## [What you should do]
Would you print the whole listing again, exactly?

## [Dataset excerpt]
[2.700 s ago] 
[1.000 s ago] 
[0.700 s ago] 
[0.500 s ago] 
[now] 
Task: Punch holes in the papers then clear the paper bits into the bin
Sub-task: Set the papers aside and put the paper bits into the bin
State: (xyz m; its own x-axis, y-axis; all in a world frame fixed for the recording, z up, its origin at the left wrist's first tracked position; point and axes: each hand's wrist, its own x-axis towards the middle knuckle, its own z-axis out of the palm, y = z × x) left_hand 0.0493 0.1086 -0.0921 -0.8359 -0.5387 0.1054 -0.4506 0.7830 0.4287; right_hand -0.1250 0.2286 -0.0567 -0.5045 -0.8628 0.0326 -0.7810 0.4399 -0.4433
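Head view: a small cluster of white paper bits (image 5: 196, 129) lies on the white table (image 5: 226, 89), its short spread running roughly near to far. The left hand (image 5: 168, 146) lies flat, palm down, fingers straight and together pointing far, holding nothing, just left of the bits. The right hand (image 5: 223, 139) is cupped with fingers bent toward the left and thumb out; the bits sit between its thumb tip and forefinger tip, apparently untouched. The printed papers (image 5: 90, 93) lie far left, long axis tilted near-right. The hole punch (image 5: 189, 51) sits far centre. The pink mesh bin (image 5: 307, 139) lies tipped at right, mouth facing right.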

## [Expected output]
[2.700 s ago] 
[1.000 s ago] 
[0.700 s ago] 
[0.500 s ago] 
[now] 
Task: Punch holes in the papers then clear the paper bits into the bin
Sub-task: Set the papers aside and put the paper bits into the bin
State: (xyz m; its own x-axis, y-axis; all in a world frame fixed for the recording, z up, its origin at the left wrist's first tracked position; point and axes: each hand's wrist, its own x-axis towards the middle knuckle, its own z-axis out of the palm, y = z × x) left_hand 0.0493 0.1086 -0.0921 -0.8359 -0.5387 0.1054 -0.4506 0.7830 0.4287; right_hand -0.1250 0.2286 -0.0567 -0.5045 -0.8628 0.0326 -0.7810 0.4399 -0.4433
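Head view: a small cluster of white paper bits (image 5: 196, 129) lies on the white table (image 5: 226, 89), its short spread running roughly near to far. The left hand (image 5: 168, 146) lies flat, palm down, fingers straight and together pointing far, holding nothing, just left of the bits. The right hand (image 5: 223, 139) is cupped with fingers bent toward the left and thumb out; the bits sit between its thumb tip and forefinger tip, apparently untouched. The printed papers (image 5: 90, 93) lie far left, long axis tilted near-right. The hole punch (image 5: 189, 51) sits far centre. The pink mesh bin (image 5: 307, 139) lies tipped at right, mouth facing right.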

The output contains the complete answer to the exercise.